A shift in the computer industry has occurred. It wasn't a shift that happened yesterday -- the year was 2005 and Moore's Law took a deviation from the path that it had been traveling on for over 35 years. Up until this point, improved processor performance was mainly due to frequency scaling, but when the core speed reached ~3.8GHz, the situation quickly became cost prohibitive due to the physics involved with pushing beyond this barrier (factors such as core current, voltage, heat dissipation, structural integrity of the transistors, etc.). Thus, processor manufacturers (and Moore's Law) were forced to take a different path. This was the dawning of the massive symmetrical multiprocessing era (or what we refer to today as 'multicore').

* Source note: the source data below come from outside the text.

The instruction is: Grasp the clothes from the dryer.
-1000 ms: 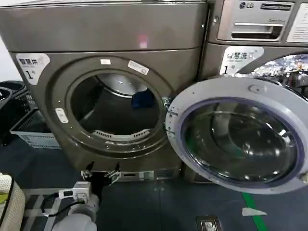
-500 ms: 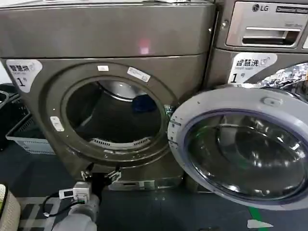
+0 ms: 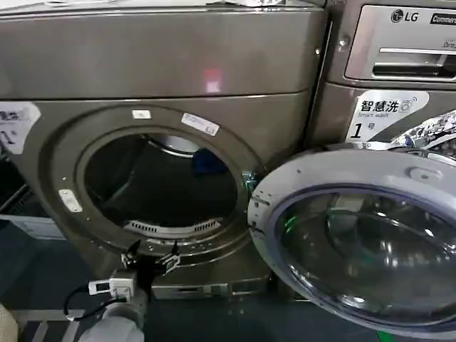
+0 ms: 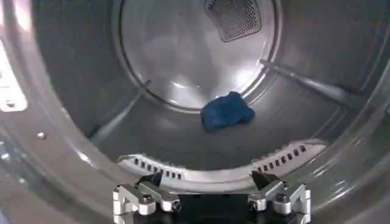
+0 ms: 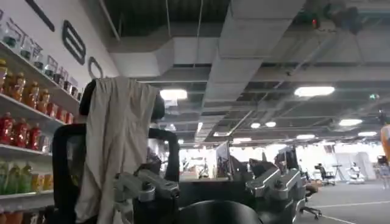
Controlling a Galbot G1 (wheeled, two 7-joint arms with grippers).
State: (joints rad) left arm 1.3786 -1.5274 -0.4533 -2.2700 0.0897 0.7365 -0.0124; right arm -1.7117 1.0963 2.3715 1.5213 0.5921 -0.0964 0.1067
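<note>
Left gripper (image 3: 151, 257) w/ jaws spread has moved up to the dryer (image 3: 164, 78) mouth's 6 o'clock rim. Clothes (image 4: 226, 111) lie deep inside, untouched, toward 2 o'clock in head view; reach-in probably next. Right gripper (image 5: 210, 189) spread, parked elsewhere.

Dryer (image 3: 164, 64): stands on the left, next to the other machine (image 3: 385, 78).
Door (image 3: 356, 235): hangs to the right of the drum mouth.
Clothes (image 4: 226, 111): lie deep inside the drum.
Left gripper (image 3: 151, 258): just before the mouth's lower rim.
</note>
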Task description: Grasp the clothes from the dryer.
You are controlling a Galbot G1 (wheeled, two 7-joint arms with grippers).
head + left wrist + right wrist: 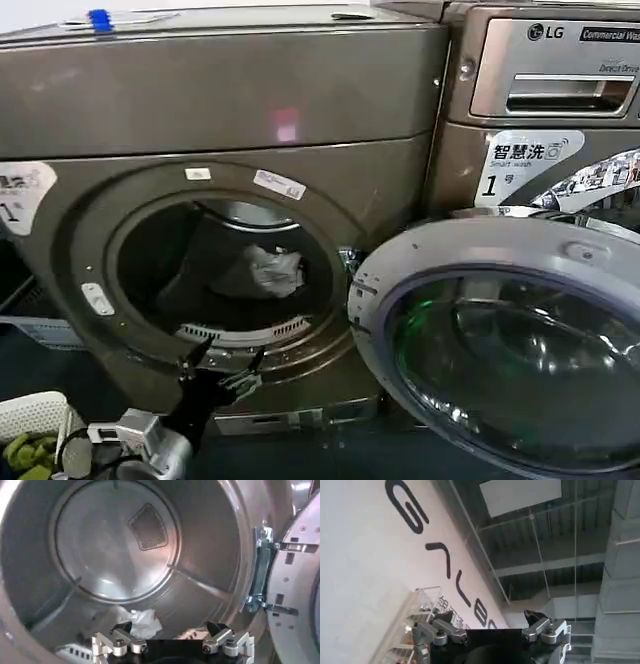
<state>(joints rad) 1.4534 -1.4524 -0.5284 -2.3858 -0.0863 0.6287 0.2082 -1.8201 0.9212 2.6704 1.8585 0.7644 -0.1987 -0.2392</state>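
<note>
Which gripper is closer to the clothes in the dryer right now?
Left. The left gripper hangs open at the dryer's port rim, just below the clothes. The right gripper points up at the ceiling, well away.

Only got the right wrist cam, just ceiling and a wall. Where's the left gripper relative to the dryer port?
Observer: The left gripper hangs just outside the dryer, at the port's lower rim, facing in.
Operator: My right gripper aims up, open. Left open too?
Observer: Open and empty. The clothes lie low in the drum, deeper in, untouched.
Operator: Door in the way?
Observer: No. The door is swung wide to the robot's right of the port.
</note>
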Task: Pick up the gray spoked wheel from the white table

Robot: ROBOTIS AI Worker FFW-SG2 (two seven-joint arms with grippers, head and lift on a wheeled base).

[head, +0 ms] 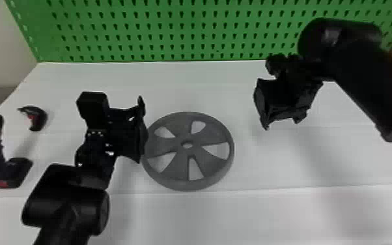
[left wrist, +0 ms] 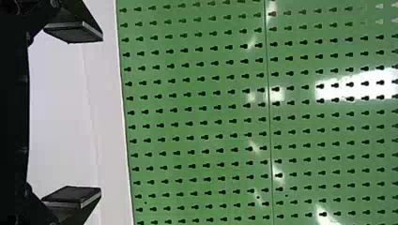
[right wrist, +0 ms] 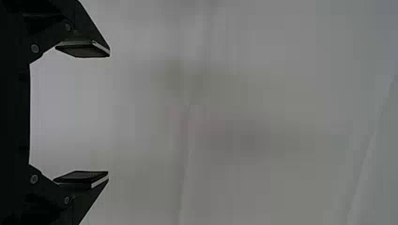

The shift to superscalar symmetrical multiprocessing (SMP) architectures required a specialized skill set in parallel programming to fully realize the performance increase across the numerous processor resources. It was no longer enough to rely on frequency scaling for better application response times and throughput. More than a decade later, a severe gap persists in our ability to harness the power of multicore, mainly due to either a lack of understanding of parallel programming or the inherent difficulty in porting a well-established application framework to a parallel programming construct.
Perhaps virtualization is also responsible for some of the gap since the entire concept of virtualization (specifically compute virtualization) is to create many independent virtual machines whereby each one can run the same application simultaneously and independently. Within this framework, the demand for parallelism at the application level may have diminished since the parallelism is handled by the abstraction layer and scheduler within the compute hypervisor (and no longer as necessary for the application developer -- I'm just speculating here). So, while databases and hypervisors are largely rooted in parallelism, there is one massive area that still suffers from a lack of parallelism - storage.
THE PARALLEL STORAGE REVOLUTION BEGINS
In 1998, DataCore Software began work on a framework specifically intended for driving storage I/O. This framework would become known as a storage hypervisor. At the time, the best multiprocessor systems that were commercially available were multi-socket single-core systems (2 or 4 sockets per server). From 1998 to 2005, DataCore perfected the method of harnessing the full potential of common x86 SMP architectures with the sole purpose of driving high-performance storage I/O. For the first time, the storage industry had a portable software-based storage controller technology that was not coupled to a proprietary hardware frame.
In 2005, when multicore processors arrived in the x86 market, an intersection formed between multicore processing and increasingly parallel applications such as VMware's hypervisor and parallel database engines such as Microsoft SQL and Oracle. Enterprise applications started to slowly become more and more parallel, while surprisingly, the storage subsystems that supported these applications remained serial.
The serial nature of storage subsystems did not go unnoticed, at least by storage manufacturers. It was well understood that at the current rate of increase in processor density coupled with wider adoption of virtualization technologies (which drove much higher I/O demand density per system), a change was needed at the storage layer to keep up with increased workloads.
In order to overcome the serial limitation in storage I/O processing, the industry had to make a decision to go parallel. At the time, the path of least resistance was to simply make disks faster, or taken from another perspective, make solid state disks, which by 2005 had been around in some form for over 30 years, more affordable and with higher densities.
As it turns out, the path of least resistance was chosen, either because alternative methods of storage I/O parallelization were unrealized or perhaps there was an unwillingness by the storage industry to completely recode their already highly complex storage subsystem programming. The chosen technique, referred to as [Hardware] Device Parallelization, is now used by every major storage vendor in the industry. The only problem is that it doesn't drastically address the fundamental problem of storage performance which is latency.
Chris Mellor from The Register wrote recently in an article, "The entire recent investment in developing all-flash arrays could have been avoided simply by parallelizing server IO and populating the servers with SSDs."